■ **Task**
Among the entries below, please repeat exactly and only the lines from the line containing "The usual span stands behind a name" to the line containing "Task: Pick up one", both lines included.

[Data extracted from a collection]
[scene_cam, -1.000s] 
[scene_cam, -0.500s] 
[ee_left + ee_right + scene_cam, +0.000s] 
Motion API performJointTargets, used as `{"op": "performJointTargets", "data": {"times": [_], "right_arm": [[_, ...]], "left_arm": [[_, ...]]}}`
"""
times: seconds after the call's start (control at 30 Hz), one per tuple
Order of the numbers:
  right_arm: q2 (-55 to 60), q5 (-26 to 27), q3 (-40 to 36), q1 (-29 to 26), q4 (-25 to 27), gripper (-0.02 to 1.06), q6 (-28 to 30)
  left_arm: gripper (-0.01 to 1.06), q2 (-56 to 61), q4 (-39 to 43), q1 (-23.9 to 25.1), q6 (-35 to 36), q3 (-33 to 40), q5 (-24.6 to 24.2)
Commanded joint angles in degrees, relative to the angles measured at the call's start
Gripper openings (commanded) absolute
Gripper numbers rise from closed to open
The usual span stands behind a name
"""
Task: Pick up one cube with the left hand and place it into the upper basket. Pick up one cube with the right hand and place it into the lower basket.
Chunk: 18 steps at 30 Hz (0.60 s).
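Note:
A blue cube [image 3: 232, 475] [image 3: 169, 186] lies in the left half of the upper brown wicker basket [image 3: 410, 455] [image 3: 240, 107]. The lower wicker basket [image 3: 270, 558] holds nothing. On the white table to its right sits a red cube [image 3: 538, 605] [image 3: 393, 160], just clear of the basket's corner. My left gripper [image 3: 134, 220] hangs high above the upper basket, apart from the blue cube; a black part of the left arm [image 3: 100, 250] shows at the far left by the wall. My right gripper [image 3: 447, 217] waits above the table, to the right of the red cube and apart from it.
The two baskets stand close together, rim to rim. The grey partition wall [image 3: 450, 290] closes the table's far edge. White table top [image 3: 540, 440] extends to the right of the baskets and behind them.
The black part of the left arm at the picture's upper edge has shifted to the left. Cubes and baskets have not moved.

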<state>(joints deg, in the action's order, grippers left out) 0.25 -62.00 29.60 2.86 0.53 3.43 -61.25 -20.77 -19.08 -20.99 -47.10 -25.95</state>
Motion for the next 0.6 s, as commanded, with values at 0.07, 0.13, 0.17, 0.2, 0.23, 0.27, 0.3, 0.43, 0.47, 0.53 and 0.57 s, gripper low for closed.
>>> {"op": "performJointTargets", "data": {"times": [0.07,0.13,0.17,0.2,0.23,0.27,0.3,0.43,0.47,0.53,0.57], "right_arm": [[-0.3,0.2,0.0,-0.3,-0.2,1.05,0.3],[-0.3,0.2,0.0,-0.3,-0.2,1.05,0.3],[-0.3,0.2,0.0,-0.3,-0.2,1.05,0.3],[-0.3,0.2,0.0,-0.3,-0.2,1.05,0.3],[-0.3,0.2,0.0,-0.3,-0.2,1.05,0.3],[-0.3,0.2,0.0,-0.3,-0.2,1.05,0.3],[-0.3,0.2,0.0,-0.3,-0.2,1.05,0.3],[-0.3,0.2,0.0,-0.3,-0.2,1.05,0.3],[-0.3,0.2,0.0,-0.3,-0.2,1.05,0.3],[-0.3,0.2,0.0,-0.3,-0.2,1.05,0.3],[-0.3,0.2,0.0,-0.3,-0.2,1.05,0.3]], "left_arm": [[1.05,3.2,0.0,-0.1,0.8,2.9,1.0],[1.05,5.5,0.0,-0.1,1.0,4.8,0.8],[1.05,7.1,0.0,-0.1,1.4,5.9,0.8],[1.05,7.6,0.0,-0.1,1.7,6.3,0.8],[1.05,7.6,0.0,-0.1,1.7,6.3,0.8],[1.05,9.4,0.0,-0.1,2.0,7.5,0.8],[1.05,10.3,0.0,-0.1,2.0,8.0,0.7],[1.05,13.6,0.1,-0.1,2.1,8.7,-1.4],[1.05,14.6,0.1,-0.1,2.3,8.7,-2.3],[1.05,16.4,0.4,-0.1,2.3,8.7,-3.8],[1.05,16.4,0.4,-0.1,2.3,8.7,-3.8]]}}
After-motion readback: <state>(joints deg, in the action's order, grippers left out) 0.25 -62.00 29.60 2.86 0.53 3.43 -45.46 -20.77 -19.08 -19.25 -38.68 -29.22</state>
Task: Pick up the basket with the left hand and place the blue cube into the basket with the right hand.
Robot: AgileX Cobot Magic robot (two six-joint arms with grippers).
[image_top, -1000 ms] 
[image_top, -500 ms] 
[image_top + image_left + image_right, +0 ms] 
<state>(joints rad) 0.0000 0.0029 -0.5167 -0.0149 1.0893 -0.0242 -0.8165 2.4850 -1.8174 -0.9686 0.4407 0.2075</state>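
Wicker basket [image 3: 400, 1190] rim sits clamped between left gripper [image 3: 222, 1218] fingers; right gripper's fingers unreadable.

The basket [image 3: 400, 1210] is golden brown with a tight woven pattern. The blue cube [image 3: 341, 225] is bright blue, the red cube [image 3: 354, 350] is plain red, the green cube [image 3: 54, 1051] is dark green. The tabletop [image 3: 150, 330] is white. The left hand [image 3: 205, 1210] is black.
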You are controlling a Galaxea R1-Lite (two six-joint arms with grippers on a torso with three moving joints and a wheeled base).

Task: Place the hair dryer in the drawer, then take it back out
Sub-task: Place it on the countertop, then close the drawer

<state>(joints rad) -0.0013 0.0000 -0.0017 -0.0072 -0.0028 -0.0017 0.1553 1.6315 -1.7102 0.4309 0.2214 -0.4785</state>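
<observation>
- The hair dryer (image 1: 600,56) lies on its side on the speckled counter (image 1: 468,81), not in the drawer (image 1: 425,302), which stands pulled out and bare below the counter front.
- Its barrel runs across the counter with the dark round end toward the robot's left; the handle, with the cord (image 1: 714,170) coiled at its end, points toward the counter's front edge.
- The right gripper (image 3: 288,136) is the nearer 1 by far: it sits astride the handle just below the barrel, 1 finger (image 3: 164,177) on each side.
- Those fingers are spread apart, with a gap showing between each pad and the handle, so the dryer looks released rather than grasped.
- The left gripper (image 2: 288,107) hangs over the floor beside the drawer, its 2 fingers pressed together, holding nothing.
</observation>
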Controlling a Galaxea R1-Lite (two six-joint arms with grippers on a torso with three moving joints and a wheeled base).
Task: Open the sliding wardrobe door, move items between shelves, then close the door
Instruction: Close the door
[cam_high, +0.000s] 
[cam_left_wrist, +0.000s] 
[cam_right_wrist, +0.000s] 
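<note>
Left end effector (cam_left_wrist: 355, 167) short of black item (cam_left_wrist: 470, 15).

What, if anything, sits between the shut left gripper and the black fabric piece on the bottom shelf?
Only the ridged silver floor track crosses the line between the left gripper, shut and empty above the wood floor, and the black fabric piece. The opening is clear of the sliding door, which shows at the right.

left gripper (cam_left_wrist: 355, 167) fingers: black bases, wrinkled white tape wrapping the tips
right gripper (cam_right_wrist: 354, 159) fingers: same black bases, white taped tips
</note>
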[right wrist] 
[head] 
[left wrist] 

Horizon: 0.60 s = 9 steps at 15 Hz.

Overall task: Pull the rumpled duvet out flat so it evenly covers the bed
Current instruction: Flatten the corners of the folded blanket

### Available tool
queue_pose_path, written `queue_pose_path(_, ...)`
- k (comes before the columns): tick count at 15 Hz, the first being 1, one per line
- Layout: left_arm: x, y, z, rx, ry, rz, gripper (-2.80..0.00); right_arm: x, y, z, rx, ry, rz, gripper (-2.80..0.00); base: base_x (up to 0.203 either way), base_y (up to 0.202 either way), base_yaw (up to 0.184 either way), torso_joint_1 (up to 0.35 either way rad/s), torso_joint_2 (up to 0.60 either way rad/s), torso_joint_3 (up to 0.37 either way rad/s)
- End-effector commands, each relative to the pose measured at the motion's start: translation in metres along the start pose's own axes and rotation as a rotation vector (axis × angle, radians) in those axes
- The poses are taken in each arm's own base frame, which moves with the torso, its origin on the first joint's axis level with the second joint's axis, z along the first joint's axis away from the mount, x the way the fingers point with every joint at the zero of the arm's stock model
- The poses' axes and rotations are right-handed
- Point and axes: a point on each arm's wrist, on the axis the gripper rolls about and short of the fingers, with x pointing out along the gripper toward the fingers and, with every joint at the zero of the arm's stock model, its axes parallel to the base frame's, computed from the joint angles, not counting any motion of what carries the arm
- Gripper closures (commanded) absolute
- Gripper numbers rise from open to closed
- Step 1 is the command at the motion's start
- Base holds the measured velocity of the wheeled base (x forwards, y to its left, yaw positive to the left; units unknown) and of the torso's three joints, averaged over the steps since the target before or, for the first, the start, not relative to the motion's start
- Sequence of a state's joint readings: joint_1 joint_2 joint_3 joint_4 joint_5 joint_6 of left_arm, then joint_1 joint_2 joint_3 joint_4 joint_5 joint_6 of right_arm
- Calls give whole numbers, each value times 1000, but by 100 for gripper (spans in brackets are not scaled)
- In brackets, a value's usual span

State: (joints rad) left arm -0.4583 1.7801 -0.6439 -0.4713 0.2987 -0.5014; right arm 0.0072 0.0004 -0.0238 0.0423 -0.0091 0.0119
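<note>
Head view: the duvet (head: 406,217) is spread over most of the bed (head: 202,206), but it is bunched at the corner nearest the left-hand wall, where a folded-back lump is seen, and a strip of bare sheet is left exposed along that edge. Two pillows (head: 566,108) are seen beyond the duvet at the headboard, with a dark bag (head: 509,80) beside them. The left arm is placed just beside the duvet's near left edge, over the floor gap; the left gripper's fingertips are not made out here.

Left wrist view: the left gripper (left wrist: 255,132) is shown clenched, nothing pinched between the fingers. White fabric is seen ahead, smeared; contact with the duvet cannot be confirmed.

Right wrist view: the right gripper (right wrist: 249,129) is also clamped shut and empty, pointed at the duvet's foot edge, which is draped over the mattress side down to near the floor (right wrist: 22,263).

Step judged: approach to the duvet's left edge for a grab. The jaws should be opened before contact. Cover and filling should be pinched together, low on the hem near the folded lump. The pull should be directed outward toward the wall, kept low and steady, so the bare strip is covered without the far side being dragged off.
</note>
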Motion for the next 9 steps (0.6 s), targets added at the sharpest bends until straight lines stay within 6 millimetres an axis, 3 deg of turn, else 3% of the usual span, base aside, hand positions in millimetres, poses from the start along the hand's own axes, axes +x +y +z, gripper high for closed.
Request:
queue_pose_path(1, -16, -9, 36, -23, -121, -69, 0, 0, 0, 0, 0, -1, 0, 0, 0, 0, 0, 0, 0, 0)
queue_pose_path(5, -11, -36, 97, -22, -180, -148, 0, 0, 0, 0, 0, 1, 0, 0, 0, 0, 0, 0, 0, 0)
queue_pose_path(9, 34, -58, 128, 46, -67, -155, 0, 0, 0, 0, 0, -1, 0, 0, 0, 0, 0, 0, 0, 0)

■ **Response**
The usual span stands behind a name
"""
Task: Pick up one cube with the left hand and place it into the upper basket. Pick up one cube with the right hand and place it into the lower basket.

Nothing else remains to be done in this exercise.